Why go all that way, and at such considerable expense, for such a meager showing?
Many considerations are at work in the planning of a papal trip, and I doubt very much that anyone pays particular attention to the readings of the day when the timing of a pastoral visit is fixed. In the absence of human calculation, Providence often makes itself felt, and felt profoundly.
In this case, the answer to the question — why go to Mongolia? — was found in a sentence, not even the most arresting sentence, in the Gospel for the 22nd Sunday of Ordinary Time: "You are thinking not as God does, but as human beings do."
The Holy Father framed his sermon on the psalm, which spoke about thirsting for the Lord, and how the Lord satisfies our thirsts. But when he turned to the Gospel, he discussed this very sentence:
The Lord then rebukes Peter because he thinks "as the world does," and not as God does. If we think that success, power or material things suffice to satisfy the thirst in our lives, then we are thinking as the world does. That kind of worldliness leads nowhere; indeed, it leaves us thirstier than before. Jesus instead shows us the way: "If any want to become my followers, let them deny themselves and take up their cross and follow me. For those who want to save their life will lose it, and those who lose their life for my sake will find it."

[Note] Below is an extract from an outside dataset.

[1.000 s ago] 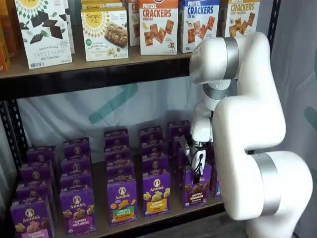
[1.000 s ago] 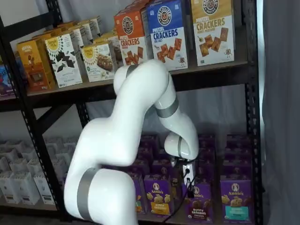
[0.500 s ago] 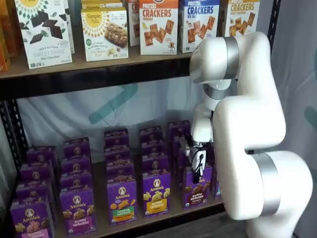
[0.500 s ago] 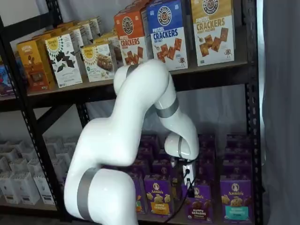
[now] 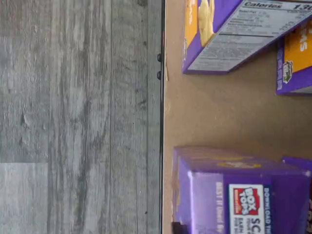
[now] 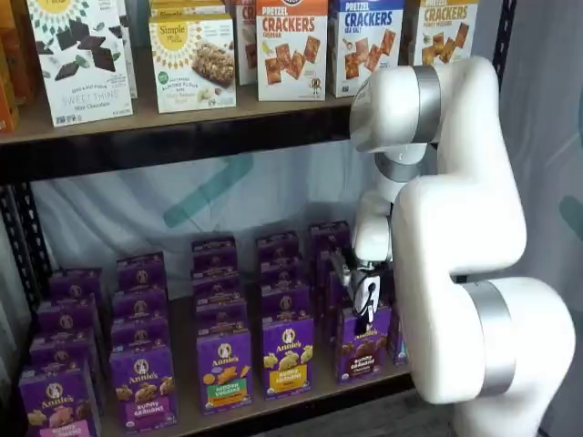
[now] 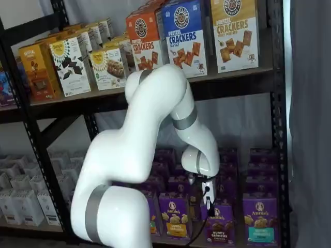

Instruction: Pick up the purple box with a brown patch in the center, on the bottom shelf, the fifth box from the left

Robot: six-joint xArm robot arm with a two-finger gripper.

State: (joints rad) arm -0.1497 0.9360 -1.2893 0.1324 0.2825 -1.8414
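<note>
Big glossy white arm (image 6: 455,228) here, all rounded, bulbous shells. Grey metallic bands ring the joints: one on the top joint, one under it, and a wide one on the lower link. In the other shelf view the arm (image 7: 150,129) shows the same smooth white casing with grey bands on the lower link and the forearm. At the wrist, the gripper (image 6: 366,309) shows a white body with black parts, and a thin black cable (image 7: 199,230) trails below it.

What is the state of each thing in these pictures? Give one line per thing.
Purple box: upright on the bottom shelf, front row, not lifted.
Pincer: just above that box; open or shut cannot be told.
Yellow-band box: upright beside it.
Cracker boxes: upright on the upper shelf.
</note>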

The pope did not apply this passage to his own decision to go to visit this small church in a remote country, but I shall.
The church in Mongolia is a new church, a small church. Any evangelical "success" is in its future. It has little power or material strength. It is the mustard seed (Matthew 13:31-32), small but with the potential for greatness contained within it, not greatness in the calculations of the world, but greatness in the power of faith. Or not. It is given to none of us how the kingdom of God will manifest itself.
Still, we in the West know some of the things that do not bring on the kingdom: Anything that reeks of marketing or utilitarianism or faddishness always proves itself to be a counter-witness. In his meeting with clergy and religious at the Sts. Peter and Paul Cathedral, the pope said:
As you lift your eyes to Mary, then, may you find refreshment, knowing that being little is not a problem, but a resource. God loves littleness, and through it he loves to accomplish great things, as Mary herself bears witness. Brothers and sisters, do not be concerned about small numbers, limited success or apparent irrelevance. That is not how God works.
How easily and often do we American Catholics fret about our dwindling numbers, our inability to "succeed" at shaping the culture? How often do we clamor for relevance?
The pope, a son of the church in the Global South, sees things with a different perspective, one more easily rooted in the miracles that happen when priests and religious accompany people who struggle, who suffer, who cling to Jesus the more easily because they are not busy clinging to worldly stuff. No wonder the pope seemed so perfectly at ease in the unfamiliar culture of Mongolia.
In 1 Kings 19:11-13, the Lord tells Elijah to stand on the mountain because the Lord will be passing by. There is a great wind, an earthquake and a fire, but God is not in them. Then Elijah hears a gentle whisper and he covers himself in his cloak. It is the Lord.
Our culture is windy with oratory, it quakes with provocations, and it is afire with its fascination with all that is great and grand and gaudy. Francis, in Mongolia, reminded us to listen for the whisper in which the Lord manifests himself.
Will we, like Elijah, cover ourselves in our cloak and recognize the Lord's presence in the littleness of the Catholic community there? Will we try to think as God does?